Optimize Neon implementation of aom_int_pro_col
Unroll to operate on 4 rows per iteration. This unrolling also allows
us to use a 4D reduction that uses pairwise-add instructions, rather
than (slower) full-vector reduction instructions.

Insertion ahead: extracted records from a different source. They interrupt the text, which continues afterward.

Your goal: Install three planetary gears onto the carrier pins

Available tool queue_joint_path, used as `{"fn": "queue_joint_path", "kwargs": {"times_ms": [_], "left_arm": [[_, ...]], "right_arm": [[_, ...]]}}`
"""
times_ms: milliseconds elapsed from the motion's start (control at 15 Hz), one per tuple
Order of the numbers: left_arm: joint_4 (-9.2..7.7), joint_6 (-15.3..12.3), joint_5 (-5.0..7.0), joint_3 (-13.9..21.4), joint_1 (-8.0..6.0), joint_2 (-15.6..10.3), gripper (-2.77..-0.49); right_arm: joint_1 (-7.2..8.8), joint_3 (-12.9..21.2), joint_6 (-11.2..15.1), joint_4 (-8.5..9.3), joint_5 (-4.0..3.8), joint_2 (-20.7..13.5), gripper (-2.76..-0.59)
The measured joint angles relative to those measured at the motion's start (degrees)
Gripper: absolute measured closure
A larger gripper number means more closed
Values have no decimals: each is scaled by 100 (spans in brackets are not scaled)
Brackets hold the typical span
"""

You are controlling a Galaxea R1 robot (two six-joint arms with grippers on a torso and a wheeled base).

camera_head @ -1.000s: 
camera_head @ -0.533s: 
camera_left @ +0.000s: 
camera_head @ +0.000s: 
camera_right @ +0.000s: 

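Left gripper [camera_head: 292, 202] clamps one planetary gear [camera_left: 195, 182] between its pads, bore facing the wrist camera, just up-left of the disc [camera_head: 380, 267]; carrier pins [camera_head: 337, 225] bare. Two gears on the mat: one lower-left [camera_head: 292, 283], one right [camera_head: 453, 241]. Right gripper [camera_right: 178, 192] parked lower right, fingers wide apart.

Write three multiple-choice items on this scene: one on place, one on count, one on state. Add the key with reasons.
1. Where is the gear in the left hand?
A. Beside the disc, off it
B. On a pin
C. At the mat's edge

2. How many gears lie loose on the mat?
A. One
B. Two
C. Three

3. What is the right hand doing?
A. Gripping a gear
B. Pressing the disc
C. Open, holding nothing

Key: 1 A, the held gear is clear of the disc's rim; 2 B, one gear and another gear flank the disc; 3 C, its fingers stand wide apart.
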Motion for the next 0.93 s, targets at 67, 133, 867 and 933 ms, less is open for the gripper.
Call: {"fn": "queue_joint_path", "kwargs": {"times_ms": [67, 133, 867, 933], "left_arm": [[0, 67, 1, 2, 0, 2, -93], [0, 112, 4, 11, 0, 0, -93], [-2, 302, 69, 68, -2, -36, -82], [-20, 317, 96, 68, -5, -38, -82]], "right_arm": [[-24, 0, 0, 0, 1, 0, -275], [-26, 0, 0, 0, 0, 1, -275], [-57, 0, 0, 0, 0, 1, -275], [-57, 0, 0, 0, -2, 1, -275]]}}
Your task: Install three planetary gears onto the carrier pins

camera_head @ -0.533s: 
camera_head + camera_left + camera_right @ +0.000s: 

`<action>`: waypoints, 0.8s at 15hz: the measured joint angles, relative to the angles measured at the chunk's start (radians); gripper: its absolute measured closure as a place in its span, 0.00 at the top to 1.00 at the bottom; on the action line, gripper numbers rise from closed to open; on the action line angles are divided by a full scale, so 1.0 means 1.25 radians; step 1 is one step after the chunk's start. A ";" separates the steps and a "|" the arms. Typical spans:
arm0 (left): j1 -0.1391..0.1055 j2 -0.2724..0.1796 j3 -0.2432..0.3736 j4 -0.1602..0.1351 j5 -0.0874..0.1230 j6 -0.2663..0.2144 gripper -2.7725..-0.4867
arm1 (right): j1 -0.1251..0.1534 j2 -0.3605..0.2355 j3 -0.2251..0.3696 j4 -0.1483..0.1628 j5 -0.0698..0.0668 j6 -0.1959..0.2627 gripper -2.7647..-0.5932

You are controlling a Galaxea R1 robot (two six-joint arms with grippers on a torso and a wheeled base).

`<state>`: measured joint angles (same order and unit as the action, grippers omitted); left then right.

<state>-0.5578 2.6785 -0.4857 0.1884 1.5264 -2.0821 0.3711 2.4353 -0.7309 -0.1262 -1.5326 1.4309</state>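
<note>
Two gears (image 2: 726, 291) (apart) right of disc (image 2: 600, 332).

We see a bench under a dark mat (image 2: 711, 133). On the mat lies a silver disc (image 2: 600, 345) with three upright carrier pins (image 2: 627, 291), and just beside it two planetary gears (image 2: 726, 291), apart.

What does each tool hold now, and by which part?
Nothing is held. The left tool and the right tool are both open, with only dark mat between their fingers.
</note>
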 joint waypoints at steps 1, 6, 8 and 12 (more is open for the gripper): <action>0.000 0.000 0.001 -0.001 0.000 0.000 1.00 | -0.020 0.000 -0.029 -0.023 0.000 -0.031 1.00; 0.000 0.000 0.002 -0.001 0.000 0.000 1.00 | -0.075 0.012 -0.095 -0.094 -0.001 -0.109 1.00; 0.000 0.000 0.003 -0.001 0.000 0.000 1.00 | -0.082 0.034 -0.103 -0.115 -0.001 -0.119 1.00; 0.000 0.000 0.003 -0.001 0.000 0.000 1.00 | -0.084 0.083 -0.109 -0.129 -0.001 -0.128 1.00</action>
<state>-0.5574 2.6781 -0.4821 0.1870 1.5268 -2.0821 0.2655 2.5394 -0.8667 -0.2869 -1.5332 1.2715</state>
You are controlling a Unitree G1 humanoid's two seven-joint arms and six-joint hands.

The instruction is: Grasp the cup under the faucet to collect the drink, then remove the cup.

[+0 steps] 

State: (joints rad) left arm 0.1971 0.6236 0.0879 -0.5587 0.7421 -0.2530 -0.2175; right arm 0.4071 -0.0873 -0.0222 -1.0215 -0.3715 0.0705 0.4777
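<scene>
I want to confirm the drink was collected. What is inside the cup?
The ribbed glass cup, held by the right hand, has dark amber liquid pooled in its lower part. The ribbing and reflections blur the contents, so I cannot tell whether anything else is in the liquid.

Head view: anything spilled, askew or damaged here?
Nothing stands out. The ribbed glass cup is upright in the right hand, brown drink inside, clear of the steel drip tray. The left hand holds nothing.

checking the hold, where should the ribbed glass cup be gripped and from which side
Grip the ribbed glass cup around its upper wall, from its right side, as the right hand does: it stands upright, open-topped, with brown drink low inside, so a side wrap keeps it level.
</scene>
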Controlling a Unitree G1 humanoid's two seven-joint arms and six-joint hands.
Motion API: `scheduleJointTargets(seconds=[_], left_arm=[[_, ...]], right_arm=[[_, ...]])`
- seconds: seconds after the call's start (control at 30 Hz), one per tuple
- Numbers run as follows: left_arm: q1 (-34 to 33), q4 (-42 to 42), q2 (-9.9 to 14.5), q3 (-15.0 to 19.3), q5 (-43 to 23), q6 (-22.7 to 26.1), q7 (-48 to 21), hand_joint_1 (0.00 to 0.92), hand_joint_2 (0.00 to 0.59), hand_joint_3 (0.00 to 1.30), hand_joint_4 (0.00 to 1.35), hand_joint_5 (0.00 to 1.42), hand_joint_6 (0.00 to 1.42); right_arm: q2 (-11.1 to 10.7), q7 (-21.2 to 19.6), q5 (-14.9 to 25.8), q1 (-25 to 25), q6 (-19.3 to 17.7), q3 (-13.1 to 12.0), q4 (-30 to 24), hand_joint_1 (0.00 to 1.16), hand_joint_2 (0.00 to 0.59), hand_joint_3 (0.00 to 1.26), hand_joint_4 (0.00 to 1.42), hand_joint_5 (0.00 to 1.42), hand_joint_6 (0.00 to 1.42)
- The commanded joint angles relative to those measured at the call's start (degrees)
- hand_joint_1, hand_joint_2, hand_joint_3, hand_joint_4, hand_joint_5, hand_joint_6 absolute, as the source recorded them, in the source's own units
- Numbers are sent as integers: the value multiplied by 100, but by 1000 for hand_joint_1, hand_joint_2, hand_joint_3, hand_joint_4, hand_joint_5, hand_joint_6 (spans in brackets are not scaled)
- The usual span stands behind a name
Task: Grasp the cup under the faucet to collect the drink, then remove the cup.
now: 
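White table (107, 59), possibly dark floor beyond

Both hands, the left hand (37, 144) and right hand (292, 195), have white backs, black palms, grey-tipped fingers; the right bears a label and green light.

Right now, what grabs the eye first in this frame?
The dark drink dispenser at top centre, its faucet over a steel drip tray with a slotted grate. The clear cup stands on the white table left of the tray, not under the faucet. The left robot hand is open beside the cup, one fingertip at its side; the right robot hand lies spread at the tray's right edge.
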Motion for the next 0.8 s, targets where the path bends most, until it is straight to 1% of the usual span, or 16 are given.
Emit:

Change-Id: Ibd31c8c62a5b47c0fbe9d0ec1c241e236846967f
diff --git a/aom_dsp/arm/avg_neon.c b/aom_dsp/arm/avg_neon.c
index fa9a141..dadf373 100644
--- a/aom_dsp/arm/avg_neon.c
+++ b/aom_dsp/arm/avg_neon.c
@@ -9,6 +9,7 @@
*/
#include <arm_neon.h>
+#include <assert.h>
#include "config/aom_dsp_rtcd.h"
#include "aom/aom_integer.h"
@@ -120,24 +121,33 @@
void aom_int_pro_col_neon(int16_t *vbuf, const uint8_t *ref,
const int ref_stride, const int width,
const int height, int norm_factor) {
- for (int ht = 0; ht < height; ++ht) {
- uint16x8_t sum = vdupq_n_u16(0);
- for (int wd = 0; wd < width; wd += 16) {
- const uint8x16_t vec = vld1q_u8(ref + wd);
- sum = vaddq_u16(sum, vpaddlq_u8(vec));
+ assert(width % 16 == 0);
+ assert(height % 4 == 0);
+
+ const int16x4_t neg_norm_factor = vdup_n_s16(-norm_factor);
+ uint16x8_t sum[4];
+
+ int h = 0;
+ do {
+ sum[0] = vpaddlq_u8(vld1q_u8(ref + 0 * ref_stride));
+ sum[1] = vpaddlq_u8(vld1q_u8(ref + 1 * ref_stride));
+ sum[2] = vpaddlq_u8(vld1q_u8(ref + 2 * ref_stride));
+ sum[3] = vpaddlq_u8(vld1q_u8(ref + 3 * ref_stride));
+
+ for (int w = 16; w < width; w += 16) {
+ sum[0] = vpadalq_u8(sum[0], vld1q_u8(ref + 0 * ref_stride + w));
+ sum[1] = vpadalq_u8(sum[1], vld1q_u8(ref + 1 * ref_stride + w));
+ sum[2] = vpadalq_u8(sum[2], vld1q_u8(ref + 2 * ref_stride + w));
+ sum[3] = vpadalq_u8(sum[3], vld1q_u8(ref + 3 * ref_stride + w));
}
-#if defined(__aarch64__)
- vbuf[ht] = ((int16_t)vaddvq_u16(sum)) >> norm_factor;
-#else
- const uint32x4_t a = vpaddlq_u16(sum);
- const uint64x2_t b = vpaddlq_u32(a);
- const uint32x2_t c = vadd_u32(vreinterpret_u32_u64(vget_low_u64(b)),
- vreinterpret_u32_u64(vget_high_u64(b)));
- vbuf[ht] = ((int16_t)vget_lane_u32(c, 0)) >> norm_factor;
-#endif
- ref += ref_stride;
- }
+ uint16x4_t sum_4d = vmovn_u32(horizontal_add_4d_u16x8(sum));
+ int16x4_t avg = vshl_s16(vreinterpret_s16_u16(sum_4d), neg_norm_factor);
+ vst1_s16(vbuf + h, avg);
+
+ ref += 4 * ref_stride;
+ h += 4;
+ } while (h < height);
}
// coeff: 16 bits, dynamic range [-32640, 32640].